Une alternative économique aux stations fixes

« Cette solution offre l’avantage d’avoir un maillage fin des mesures. La collectivité pourrait ainsi savoir, avec une grande précision, où et quand la pollution touche son territoire », poursuit Christine Chary. Autre atout du dispositif : son coût. Alors qu’une station fixe traditionnelle coûte plus d’une centaine de milliers d’euros, les microcapteurs installés sur les bus reviennent à environ 1 000 euros l’unité par an, en intégrant l’accès à la plateforme web de traitement et de visualisation des données, ainsi que la maintenance. Développée par la startup nantaise Atmotrack, cette solution se veut ainsi une « alternative économique pour les villes de taille moyenne, et les communautés de communes, qui n’ont pas forcément les moyens d’investir dans des stations fixes classiques », explique-t-on chez la jeune pousse.
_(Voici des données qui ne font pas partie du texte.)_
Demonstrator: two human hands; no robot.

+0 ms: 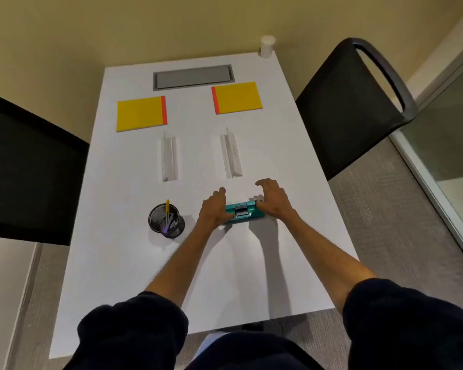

A condition toutefois que les mesures soient fiables, ce que cette expérimentation doit vérifier. D’une durée de deux mois, les tests seront menés sur un « axe structurant » de l’agglomération grenobloise : la ligne C1, qui relie Grenoble à Meylan. Un premier bilan de ce GreenZenTag II doit être dressé en mai prochain.
En 2017, Grenoble avait déjà testé des microcapteurs installés sur son tramway durant une première édition du projet GreenZenTag. Moins performants (pas de GPS, des mesures toutes les 2 minutes 30…), ces premiers équipements avaient donné des résultats plutôt encourageants, mais incomplets.